• _What you need to do_:
Copy out every line of the data where the word "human" is found.

[Extracted data entries]
────
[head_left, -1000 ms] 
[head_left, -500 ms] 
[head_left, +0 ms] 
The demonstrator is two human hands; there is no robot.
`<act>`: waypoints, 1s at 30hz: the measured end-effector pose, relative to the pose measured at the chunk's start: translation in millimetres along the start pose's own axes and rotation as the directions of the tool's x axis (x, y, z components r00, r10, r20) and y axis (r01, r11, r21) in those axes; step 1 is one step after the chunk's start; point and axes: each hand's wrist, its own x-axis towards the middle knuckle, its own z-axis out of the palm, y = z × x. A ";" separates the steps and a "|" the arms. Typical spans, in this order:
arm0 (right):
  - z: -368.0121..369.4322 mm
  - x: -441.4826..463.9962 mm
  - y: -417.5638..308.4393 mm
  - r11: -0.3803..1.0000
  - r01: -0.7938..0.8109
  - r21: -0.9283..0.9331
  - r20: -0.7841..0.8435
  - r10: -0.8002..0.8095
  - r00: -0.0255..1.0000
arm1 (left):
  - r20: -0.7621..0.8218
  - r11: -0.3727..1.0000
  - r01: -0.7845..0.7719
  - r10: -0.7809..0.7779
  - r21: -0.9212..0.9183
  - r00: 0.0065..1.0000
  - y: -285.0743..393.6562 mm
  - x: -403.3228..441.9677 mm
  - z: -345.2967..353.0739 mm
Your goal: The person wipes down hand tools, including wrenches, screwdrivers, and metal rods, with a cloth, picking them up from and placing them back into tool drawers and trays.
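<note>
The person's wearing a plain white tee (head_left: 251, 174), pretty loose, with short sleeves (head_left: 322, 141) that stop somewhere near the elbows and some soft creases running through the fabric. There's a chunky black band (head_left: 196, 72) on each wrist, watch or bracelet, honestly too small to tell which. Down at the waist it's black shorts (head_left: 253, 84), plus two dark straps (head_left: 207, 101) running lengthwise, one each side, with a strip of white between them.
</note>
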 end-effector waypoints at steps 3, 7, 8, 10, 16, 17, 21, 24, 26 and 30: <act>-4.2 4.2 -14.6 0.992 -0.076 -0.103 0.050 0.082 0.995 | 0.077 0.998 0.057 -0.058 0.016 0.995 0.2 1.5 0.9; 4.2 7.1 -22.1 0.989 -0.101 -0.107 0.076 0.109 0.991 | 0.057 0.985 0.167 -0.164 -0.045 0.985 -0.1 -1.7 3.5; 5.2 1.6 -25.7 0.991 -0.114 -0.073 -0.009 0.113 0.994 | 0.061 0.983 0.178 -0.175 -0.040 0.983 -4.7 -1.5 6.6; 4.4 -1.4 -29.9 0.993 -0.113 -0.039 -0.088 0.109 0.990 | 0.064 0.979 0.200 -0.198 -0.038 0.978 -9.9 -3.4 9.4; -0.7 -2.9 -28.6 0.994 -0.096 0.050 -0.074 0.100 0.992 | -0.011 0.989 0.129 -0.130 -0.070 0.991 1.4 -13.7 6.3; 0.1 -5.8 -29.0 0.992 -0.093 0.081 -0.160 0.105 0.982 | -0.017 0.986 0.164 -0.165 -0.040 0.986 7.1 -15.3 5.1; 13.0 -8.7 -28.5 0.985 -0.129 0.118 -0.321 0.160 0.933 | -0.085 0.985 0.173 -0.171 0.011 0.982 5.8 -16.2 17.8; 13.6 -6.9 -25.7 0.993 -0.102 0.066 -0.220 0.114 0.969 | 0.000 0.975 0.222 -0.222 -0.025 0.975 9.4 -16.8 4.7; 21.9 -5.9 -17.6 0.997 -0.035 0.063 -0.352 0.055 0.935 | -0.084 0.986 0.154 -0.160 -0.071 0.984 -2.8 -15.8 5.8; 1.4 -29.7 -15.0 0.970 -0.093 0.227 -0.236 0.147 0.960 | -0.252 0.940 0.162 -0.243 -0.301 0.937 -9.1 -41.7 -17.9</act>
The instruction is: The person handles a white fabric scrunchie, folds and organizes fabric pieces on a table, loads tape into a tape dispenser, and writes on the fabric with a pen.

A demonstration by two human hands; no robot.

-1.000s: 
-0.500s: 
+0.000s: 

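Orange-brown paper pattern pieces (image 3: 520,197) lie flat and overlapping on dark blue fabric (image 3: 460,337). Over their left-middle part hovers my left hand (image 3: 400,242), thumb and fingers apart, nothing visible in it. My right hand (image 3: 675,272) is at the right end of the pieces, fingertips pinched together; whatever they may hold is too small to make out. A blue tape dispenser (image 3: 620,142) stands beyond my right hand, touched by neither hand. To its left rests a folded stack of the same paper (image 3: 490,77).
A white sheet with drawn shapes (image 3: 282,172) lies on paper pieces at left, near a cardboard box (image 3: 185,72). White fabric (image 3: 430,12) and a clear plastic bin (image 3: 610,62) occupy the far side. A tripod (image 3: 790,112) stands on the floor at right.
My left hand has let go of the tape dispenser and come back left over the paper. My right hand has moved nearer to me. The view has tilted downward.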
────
• _Task response_:
The demonstrator is two human hands; there is no robot.
A demonstration by two human hands; no robot.

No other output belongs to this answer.